> _Prompt_: Find how many lines of the following entries contain "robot". Reply with the number alone.

*** Opening Data records ***

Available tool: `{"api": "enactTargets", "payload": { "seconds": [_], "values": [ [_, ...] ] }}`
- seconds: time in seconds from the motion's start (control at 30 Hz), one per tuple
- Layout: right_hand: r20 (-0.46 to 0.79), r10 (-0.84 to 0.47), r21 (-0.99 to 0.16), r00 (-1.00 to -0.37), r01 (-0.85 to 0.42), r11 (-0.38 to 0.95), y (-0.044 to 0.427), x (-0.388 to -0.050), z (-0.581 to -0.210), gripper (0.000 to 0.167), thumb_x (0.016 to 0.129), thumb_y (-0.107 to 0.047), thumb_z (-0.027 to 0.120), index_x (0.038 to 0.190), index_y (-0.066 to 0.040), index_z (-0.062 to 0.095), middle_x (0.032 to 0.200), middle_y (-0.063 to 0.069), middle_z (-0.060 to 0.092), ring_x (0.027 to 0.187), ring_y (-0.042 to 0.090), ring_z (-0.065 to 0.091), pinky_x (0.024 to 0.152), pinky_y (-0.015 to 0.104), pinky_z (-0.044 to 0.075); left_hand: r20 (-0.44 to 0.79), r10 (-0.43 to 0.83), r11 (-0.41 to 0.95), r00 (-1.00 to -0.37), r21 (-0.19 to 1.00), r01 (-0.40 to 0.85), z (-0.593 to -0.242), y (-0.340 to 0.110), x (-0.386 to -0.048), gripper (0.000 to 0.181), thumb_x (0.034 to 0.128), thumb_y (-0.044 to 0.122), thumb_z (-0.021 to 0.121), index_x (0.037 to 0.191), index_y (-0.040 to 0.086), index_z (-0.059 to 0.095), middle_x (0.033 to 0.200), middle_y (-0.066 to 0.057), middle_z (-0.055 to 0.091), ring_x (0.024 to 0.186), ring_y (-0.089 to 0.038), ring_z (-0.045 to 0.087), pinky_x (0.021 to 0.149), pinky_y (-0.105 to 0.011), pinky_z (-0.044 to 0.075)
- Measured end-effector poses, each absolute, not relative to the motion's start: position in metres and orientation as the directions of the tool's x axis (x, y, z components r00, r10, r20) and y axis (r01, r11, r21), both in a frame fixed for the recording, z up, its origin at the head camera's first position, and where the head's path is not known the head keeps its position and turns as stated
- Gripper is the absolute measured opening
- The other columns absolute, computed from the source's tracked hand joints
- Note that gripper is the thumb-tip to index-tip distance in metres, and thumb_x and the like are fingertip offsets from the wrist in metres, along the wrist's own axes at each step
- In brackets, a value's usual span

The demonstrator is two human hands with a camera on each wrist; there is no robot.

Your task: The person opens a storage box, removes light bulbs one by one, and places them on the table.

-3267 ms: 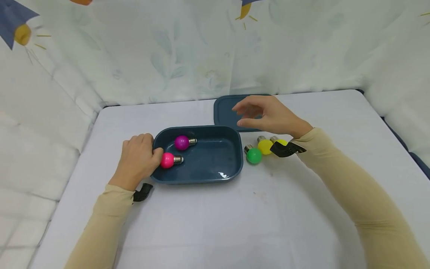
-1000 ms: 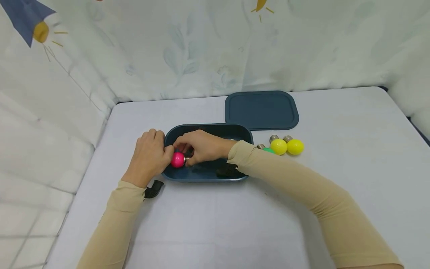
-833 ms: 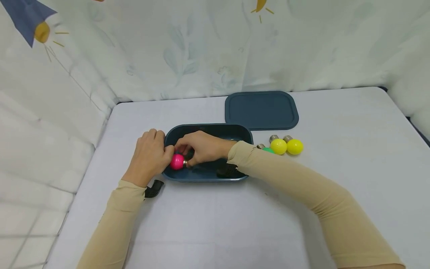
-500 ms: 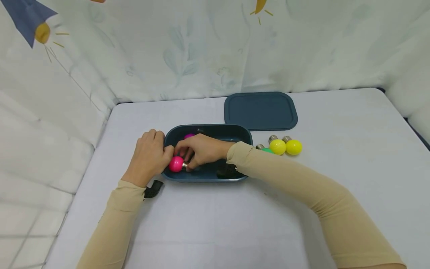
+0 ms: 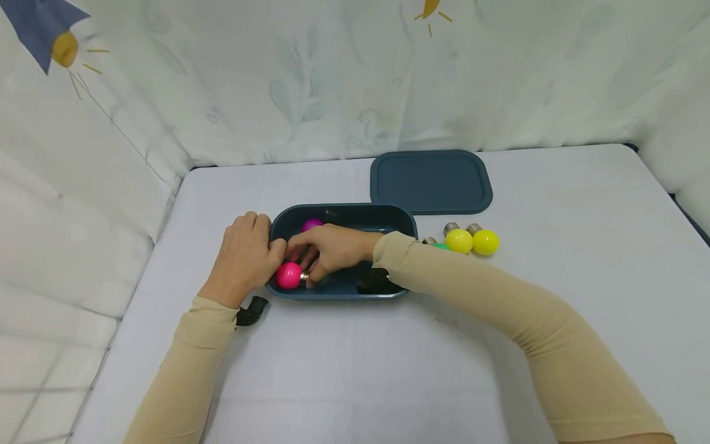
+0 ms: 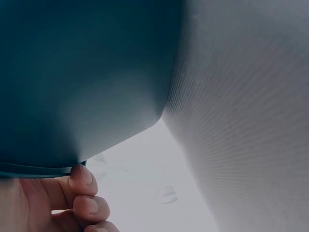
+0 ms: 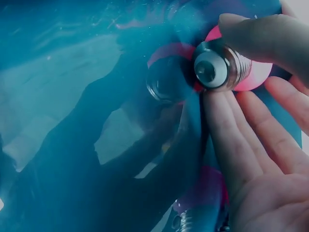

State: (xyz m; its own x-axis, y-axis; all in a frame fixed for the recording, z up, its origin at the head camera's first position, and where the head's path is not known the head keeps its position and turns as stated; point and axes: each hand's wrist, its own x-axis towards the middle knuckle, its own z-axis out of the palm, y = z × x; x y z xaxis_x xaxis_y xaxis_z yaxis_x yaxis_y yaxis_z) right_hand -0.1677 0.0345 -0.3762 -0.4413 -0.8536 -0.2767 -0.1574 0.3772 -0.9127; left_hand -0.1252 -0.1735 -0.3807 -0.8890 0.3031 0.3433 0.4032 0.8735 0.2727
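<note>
My left hand point(image 5: 241, 259) grips the left end of a dark blue plastic box point(image 5: 338, 296). The left wrist view shows its curled fingertips point(image 6: 86, 205) under the rim. Inside the box, my right hand point(image 5: 338, 248) pinches the metal base of a pink light bulb point(image 5: 289, 275) near the front left corner. Seen from the right wrist, the thumb lies over the bulb's screw base point(image 7: 219, 67) and fingers are beneath it. A purple light bulb point(image 5: 312, 224) lies behind the right hand, partly hidden by it.
The box's flat lid point(image 5: 431, 182) lies behind it to the right. Right of the box are two yellow light bulbs point(image 5: 459, 241) and a green light bulb point(image 5: 442, 246), which the right sleeve partly covers. A patterned curtain point(image 5: 344, 92) hangs behind the table.
From above the lid, my right hand has come into the box and taken hold of the pink bulb, then shifted it slightly toward the front. The left hand keeps its grip.
</note>
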Motion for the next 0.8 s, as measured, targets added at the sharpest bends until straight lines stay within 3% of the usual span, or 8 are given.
{"api": "enactTargets", "payload": {
  "seconds": [0.27,0.47,0.8],
  "values": [
    [-0.281,-0.872,-0.914,-0.4,-0.164,0.37,0.0332,-0.1676,-0.377,0.053,0.083,-0.002,0.079,0.133,-0.008,0.062,0.118,0.009,0.068,0.102,0.016,0.073,0.086,0.029,0.061,0.352,0.298,0.869,-0.887,0.285,0.405,-0.3806,-0.1732,-0.1256,0.016,0.0822,0.013,0.046,0.07,0.004,0.041,0.069,-0.013,0.04,0.062,-0.031,0.039,0.06,-0.037,0.028],
    [-0.313,-0.874,-0.923,-0.371,-0.1,0.372,0.033,-0.1662,-0.3758,0.048,0.084,-0.002,0.078,0.13,-0.008,0.065,0.117,0.009,0.068,0.099,0.019,0.075,0.084,0.032,0.062,0.368,0.3,0.867,-0.88,0.279,0.413,-0.3804,-0.1728,-0.1266,0.017,0.0813,0.013,0.047,0.069,0.003,0.041,0.068,-0.013,0.039,0.061,-0.032,0.039,0.059,-0.037,0.028],
    [-0.328,-0.873,-0.926,-0.362,-0.058,0.372,0.0337,-0.1647,-0.375,0.046,0.084,0.002,0.075,0.127,-0.007,0.064,0.115,0.011,0.066,0.094,0.022,0.076,0.083,0.034,0.063,0.37,0.293,0.871,-0.881,0.277,0.406,-0.3812,-0.1728,-0.1267,0.017,0.0813,0.013,0.047,0.07,0.002,0.042,0.068,-0.014,0.041,0.062,-0.034,0.041,0.059,-0.04,0.03]
  ]
}}
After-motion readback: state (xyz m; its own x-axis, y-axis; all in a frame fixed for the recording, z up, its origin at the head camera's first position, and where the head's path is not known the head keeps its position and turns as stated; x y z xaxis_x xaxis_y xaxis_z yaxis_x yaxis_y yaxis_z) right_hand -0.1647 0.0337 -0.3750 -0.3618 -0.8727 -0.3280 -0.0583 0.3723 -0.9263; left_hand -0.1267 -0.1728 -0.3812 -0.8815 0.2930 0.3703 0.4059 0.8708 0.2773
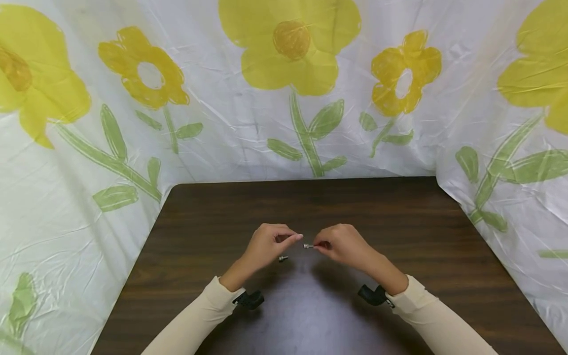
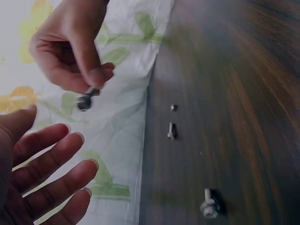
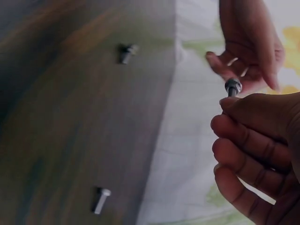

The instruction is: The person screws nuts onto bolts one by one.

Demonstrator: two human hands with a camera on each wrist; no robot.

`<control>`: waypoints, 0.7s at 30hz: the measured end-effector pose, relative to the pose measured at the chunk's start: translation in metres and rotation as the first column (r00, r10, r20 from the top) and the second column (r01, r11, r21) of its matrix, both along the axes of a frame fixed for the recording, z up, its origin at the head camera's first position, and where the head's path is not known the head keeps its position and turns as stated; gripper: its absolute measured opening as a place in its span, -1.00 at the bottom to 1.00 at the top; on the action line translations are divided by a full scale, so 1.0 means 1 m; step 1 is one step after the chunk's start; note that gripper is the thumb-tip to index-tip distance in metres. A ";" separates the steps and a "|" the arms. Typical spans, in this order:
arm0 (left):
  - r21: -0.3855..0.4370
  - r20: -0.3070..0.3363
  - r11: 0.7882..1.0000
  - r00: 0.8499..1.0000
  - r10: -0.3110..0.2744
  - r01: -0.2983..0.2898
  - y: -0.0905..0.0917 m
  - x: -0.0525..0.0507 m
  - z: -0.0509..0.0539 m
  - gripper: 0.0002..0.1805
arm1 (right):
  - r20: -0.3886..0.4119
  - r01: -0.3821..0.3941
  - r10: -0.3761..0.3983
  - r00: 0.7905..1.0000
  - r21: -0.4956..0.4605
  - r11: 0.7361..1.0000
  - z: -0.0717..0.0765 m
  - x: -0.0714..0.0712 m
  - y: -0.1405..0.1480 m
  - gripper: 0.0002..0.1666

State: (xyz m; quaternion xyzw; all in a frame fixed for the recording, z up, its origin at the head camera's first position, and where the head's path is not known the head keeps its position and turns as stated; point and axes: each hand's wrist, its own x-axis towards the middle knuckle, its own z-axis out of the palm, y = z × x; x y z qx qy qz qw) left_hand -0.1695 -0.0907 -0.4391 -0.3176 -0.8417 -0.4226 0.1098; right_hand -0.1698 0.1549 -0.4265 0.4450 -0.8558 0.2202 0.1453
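Note:
My right hand (image 1: 348, 246) pinches a small metal bolt (image 1: 307, 246) by its shank between thumb and fingertips, above the table. The head end points toward my left hand (image 1: 266, 246) and looks thick, with what seems a washer or nut on it in the right wrist view. Nothing is in my left hand; its fingers are spread and relaxed, just short of the bolt. On the table below lies another bolt (image 2: 210, 206) with a wide ring under its head. Farther off are a plain bolt (image 2: 172, 131) and a tiny nut-like piece (image 2: 174, 107).
A dark wood-grain table (image 1: 213, 207) lies under both hands. White cloth with yellow flowers (image 1: 204, 128) hangs along its back and both sides. Each wrist carries a black camera mount, one at the left wrist (image 1: 249, 299) and one at the right wrist (image 1: 372, 295).

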 end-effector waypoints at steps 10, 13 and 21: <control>-0.056 0.082 0.998 0.996 0.035 -0.030 -0.013 0.001 -0.014 -0.84 | 0.127 0.061 -0.078 0.989 0.138 0.989 -0.034 -0.009 -0.007 -0.83; -0.059 0.090 0.998 0.995 0.032 -0.027 -0.014 0.002 -0.016 -0.84 | 0.150 0.067 -0.094 0.984 0.173 0.983 -0.044 -0.011 -0.010 -0.82; -0.079 0.126 0.997 0.992 0.023 -0.014 -0.016 0.002 -0.020 -0.86 | 0.181 0.068 -0.107 0.978 0.210 0.975 -0.062 -0.014 -0.016 -0.81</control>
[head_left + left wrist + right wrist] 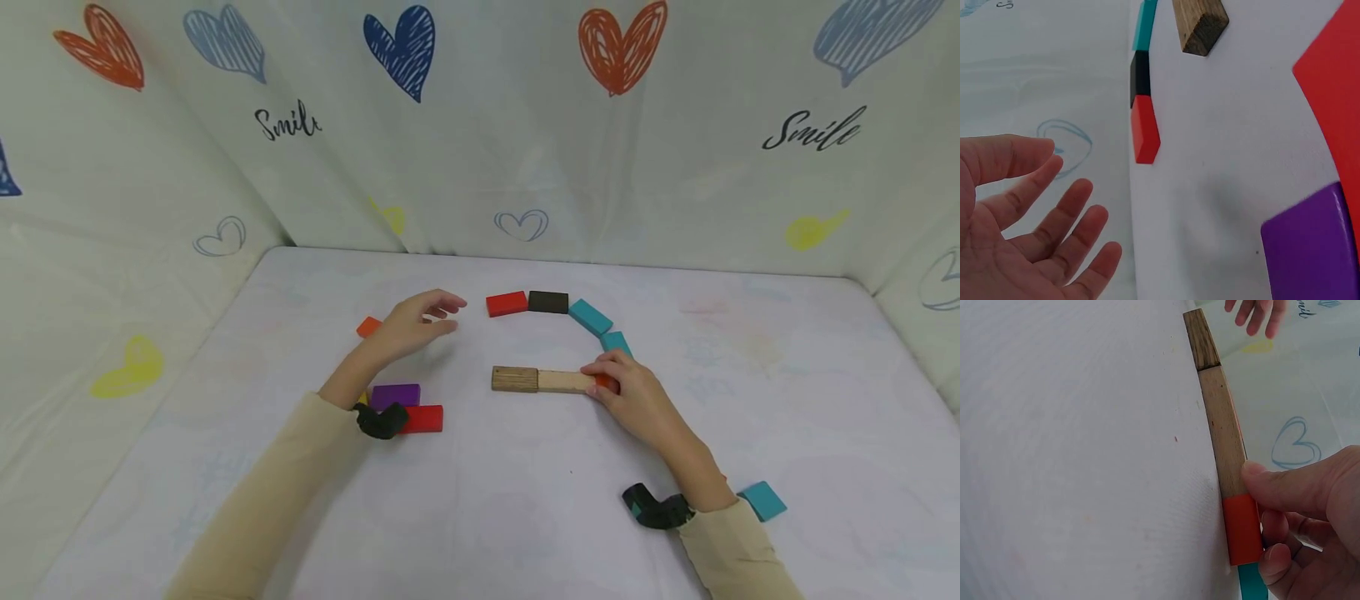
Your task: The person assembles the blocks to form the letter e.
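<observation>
My right hand (pixel 633 396) pinches an orange block (pixel 1242 530) at the right end of a short row. Its thumb lies by the seam with a light wooden block (pixel 562 382). A brown wooden block (pixel 514 379) makes the row's left end. Behind runs a curve of a red block (pixel 507 303), a black block (pixel 548 302) and two teal blocks (pixel 591 317), the nearer one partly hidden by the right fingers. My left hand (pixel 414 325) hovers left of the red block, fingers loosely bent and holding nothing.
Near the left wrist lie a purple block (pixel 395 396), another red block (pixel 424 418) and a mostly hidden yellow block. An orange block (pixel 368 327) sits behind the left hand. By the right sleeve lies a teal block (pixel 763 501). A printed curtain (pixel 480 150) hangs behind the table.
</observation>
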Available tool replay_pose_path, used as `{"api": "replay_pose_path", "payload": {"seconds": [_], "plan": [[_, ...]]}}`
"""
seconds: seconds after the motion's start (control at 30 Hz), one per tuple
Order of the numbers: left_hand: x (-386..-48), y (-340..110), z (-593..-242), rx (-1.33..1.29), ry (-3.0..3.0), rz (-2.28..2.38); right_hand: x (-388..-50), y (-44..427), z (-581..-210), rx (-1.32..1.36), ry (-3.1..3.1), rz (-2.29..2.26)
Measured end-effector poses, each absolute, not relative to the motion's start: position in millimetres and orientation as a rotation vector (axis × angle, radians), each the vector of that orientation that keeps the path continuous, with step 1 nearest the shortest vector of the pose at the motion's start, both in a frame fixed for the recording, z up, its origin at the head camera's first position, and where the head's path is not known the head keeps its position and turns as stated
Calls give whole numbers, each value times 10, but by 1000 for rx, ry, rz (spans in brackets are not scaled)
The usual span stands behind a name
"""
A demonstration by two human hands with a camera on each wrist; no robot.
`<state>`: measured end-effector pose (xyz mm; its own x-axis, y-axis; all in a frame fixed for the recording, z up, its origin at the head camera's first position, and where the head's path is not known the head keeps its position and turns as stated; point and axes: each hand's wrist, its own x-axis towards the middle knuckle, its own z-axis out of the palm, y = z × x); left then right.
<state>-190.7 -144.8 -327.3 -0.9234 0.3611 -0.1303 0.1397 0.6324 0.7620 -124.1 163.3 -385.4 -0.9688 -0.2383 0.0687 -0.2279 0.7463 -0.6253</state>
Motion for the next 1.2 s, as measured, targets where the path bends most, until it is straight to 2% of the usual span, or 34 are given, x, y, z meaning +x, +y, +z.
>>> {"api": "replay_pose_path", "payload": {"seconds": [0.57, 1.2], "plan": [[-1374, -2141, -3305, 283, 2654, 1173, -1241, 1606, -3861, -365, 2911, -1036], [-1069, -2327, -3520, -103, 2786, 972, -1233, 1620, -3842, -351, 2913, -1023]]}}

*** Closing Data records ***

> _Solution to this exercise_: 3